No contexto da genômica de conservação, um grupo de pesquisadores da Universidade de Illinois Urbana-Champaign e da Oregon State University está pedindo uma abordagem ética que priorize o conhecimento indígena e os direitos sobre dados. As chamadas são parte de duas publicações que abordam a necessidade de considerar os ecossistemas de forma holística.

Publicações destacam questões éticas

A primeira publicação, veiculada na revista Ethnobiology Letters, discute as considerações estratégicas e éticas em torno da 'de-extinção' de espécies usando tecnologias genômicas. Já a segunda, publicada na Conservation Biology, aborda preocupações mais amplas relacionadas ao uso de dados genômicos não humanos na conservação.

Alida de Flamingh, pós-doutoranda do Centro de Ciência Indígena, afirma: “O Centro promove formas de fazer ciência que vão além do que é comumente visto em sistemas acadêmicos, especificamente para sistemas de ciência indígena”. Essa pesquisa busca promover a soberania dos dados indígenas, além do acesso e compartilhamento de benefícios.

Colaboração com comunidades indígenas é fundamental

No artigo da Conservation Biology, de Flamingh e seus coautores enfatizam a importância da colaboração entre comunidades indígenas e grupos de pesquisa voltados à conservação. Eles fazem uma comparação entre as diretrizes éticas que regem a pesquisa genômica humana envolvendo comunidades indígenas e a ausência de um quadro semelhante para a pesquisa de genomas não humanos.

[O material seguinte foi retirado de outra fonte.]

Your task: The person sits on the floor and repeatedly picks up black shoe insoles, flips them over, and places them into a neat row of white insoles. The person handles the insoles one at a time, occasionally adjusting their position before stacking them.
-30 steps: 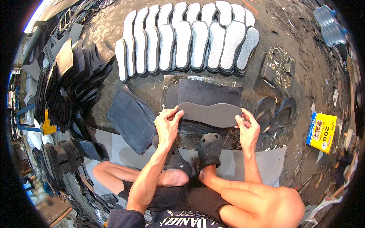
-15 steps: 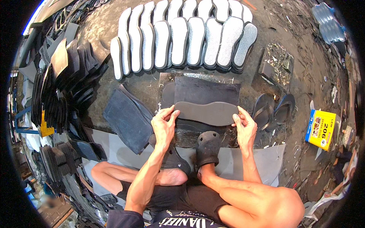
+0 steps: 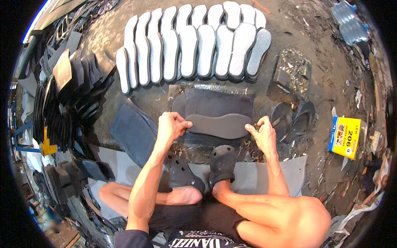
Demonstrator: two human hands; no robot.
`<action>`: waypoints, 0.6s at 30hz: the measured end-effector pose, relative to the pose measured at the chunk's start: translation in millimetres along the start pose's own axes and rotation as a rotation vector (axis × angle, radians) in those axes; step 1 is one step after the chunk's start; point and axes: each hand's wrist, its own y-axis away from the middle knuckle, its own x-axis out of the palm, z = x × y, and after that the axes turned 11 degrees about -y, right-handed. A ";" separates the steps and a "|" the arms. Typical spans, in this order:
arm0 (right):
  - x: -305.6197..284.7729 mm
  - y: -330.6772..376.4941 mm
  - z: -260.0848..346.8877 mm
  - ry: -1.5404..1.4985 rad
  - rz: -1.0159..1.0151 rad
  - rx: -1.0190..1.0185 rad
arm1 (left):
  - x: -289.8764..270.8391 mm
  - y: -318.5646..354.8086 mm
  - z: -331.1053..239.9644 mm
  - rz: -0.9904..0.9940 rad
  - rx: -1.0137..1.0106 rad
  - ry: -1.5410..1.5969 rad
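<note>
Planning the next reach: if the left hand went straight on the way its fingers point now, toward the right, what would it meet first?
The left hand already pinches the left end of the grey sole-shaped piece. Going straight on, it would travel along that piece toward the right hand at its other end; depth is unclear.

A single head-worn fisheye view looks steeply down from above the seated person — close over the knees and feet at the lower edge, forearms reaching up into the middle. The floor (image 3: 124, 99) spreads outward and bends at the rim — farthest ground lies along the top edge.
</note>
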 end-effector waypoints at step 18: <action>18.6 -105.0 97.5 -0.062 -0.102 -0.650 | 6.2 -97.7 -119.4 -0.374 0.544 -0.138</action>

“Já existe um conjunto de trabalhos fenomenais feitos por estudiosos e comunidades indígenas que informam como pensar sobre genomas de uma maneira culturalmente fundamentada”, diz de Flamingh. Os co-autores destacam a prática emergente de biobanking, que envolve a coleta e armazenamento de amostras biológicas para estudos e esforços de restauração futuros.

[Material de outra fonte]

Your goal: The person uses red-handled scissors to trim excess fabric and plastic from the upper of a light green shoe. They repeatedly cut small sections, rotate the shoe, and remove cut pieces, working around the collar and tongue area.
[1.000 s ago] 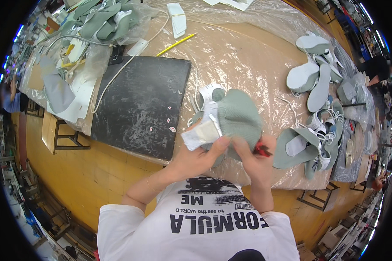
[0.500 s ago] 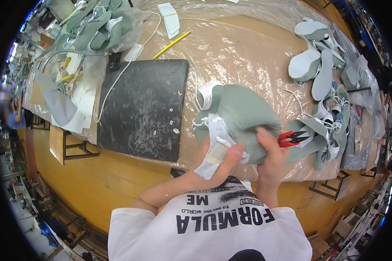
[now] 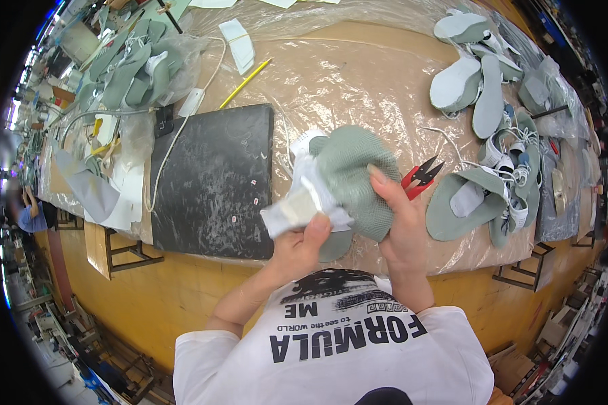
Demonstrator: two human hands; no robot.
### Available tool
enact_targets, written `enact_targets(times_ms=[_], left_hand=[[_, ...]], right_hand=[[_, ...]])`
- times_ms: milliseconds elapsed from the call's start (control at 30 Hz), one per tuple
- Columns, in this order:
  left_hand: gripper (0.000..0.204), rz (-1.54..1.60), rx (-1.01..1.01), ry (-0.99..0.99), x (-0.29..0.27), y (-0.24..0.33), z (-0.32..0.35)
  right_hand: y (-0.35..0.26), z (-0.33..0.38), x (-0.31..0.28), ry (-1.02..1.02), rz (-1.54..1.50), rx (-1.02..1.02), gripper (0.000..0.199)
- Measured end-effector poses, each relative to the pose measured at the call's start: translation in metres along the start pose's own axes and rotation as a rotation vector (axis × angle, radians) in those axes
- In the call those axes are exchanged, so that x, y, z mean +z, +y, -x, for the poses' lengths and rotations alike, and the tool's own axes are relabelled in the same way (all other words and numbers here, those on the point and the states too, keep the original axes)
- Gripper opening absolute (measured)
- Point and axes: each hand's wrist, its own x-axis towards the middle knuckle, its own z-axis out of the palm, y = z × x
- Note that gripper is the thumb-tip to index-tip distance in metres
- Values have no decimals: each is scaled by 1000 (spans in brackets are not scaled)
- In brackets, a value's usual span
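Observation:
Between my hands is a grey-green knit shoe upper, held above the table, with a white heel part at its far left. My left hand is closed, its thumb pressing the upper's white tongue lining, which is blurred and carries a pale patch. My right hand grips the upper's right side, thumb raised on top. Tucked in that same hand are red-handled thread snips, dark blades pointing away up to the right. The right fingers are hidden under the upper.
Left of my hands lies a black scuffed board, with a white cord across its edge. A yellow pencil and white cut pieces lie beyond. Other shoe uppers pile up on the right, more far left. Plastic film covers the table.
The upper has turned and moved left in my hands. My left hand has shifted left with the white tongue lining, swinging it outward. The view has shifted slightly.

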Motion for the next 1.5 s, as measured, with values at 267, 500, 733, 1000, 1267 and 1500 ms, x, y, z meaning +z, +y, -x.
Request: enact_targets(times_ms=[267,500,733,1000,1267,1500], left_hand=[[20,-234,351,111,6,-4,-15],[27,-278,391,10,0,13,-15],[28,-272,662,135,8,23,-10],[48,-68,298,-242,-28,35,-20],[53,66,-144,-725,-34,39,-28],[53,178,-244,-833,-35,44,-28]], right_hand=[[11,7,-1,-78,26,-40,24],[14,20,-7,-326,343,-411,26],[13,32,3,-73,73,-177,15],[-43,23,-35,-408,1294,-475,40],[-67,31,-24,-359,1739,-1121,47],[-62,27,-9,-517,1753,-1236,47]])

Os pesquisadores defendem que as práticas de biobanking não humano devem respeitar a soberania dos dados indígenas e assegurar o compartilhamento de benefícios, considerando o conhecimento valioso que esses grupos detêm sobre espécies de importância cultural e ecológica.

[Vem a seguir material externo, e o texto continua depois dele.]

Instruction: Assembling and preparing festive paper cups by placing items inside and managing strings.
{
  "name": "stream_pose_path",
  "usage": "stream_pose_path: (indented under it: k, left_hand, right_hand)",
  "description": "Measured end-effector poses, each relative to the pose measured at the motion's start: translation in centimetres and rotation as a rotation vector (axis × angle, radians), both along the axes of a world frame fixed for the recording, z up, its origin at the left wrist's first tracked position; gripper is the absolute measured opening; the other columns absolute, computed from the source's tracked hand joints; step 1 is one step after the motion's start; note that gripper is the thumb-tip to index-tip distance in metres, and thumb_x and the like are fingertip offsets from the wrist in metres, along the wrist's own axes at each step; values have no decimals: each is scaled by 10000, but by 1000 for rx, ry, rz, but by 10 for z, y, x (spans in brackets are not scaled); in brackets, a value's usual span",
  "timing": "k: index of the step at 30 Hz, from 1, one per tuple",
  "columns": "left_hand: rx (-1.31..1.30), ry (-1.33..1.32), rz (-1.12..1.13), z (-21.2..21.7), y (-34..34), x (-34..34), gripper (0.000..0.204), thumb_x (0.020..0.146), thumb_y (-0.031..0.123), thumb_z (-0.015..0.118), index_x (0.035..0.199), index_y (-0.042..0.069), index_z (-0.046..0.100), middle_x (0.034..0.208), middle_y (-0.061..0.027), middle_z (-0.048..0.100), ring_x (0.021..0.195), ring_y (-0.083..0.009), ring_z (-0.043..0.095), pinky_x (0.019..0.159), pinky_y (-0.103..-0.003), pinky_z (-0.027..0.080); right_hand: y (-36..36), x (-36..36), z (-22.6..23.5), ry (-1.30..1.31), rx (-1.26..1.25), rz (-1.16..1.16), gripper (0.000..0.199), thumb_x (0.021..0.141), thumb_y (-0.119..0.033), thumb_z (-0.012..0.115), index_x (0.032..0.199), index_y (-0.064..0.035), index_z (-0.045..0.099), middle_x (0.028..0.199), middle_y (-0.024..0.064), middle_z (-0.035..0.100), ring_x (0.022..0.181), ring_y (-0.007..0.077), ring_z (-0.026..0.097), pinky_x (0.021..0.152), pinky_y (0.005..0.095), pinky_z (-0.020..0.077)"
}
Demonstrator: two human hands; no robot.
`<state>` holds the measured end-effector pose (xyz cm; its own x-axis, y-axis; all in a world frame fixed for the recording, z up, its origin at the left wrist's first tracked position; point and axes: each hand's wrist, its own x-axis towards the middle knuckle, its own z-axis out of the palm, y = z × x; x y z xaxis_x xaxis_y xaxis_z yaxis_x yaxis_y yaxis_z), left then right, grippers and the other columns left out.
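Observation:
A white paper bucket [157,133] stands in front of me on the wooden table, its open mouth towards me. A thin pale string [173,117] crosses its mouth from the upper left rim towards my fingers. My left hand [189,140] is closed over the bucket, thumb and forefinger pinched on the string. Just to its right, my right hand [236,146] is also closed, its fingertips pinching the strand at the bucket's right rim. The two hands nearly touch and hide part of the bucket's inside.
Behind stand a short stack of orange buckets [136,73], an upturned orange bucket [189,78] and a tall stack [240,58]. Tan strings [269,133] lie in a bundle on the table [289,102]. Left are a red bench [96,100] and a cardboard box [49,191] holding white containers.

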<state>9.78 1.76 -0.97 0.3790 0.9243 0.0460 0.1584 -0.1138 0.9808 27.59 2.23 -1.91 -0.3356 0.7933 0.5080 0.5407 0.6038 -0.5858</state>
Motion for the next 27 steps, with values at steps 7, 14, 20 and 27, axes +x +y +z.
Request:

“As pessoas muitas vezes não consideram o que constitui uma espécie culturalmente significativa”, observa de Flamingh, ressaltando a necessidade de uma visão mais relacional na conservação.

O artigo da Ethnobiology Letters também destaca a importância de uma visão holística dos ecossistemas. O autor principal, August Hoffman, menciona o projeto da Colossal Biosciences, que anunciou a 'ressurreição' do lobo-direto por meio de dados genômicos e tecnologia de edição de genes CRISPR, questionando a falta de um precedente claro para esforços de de-extinção ecologicamente responsáveis.

Os pesquisadores concordam que, à medida que as empresas de biotecnologia avançam com esses projetos, é crucial priorizar a colaboração com comunidades indígenas, que têm sido guardiãs dos ecossistemas por milênios.

As publicações representam um esforço colaborativo do Centro de Ciência Indígena, com contribuições significativas de professores e pesquisadores das instituições envolvidas.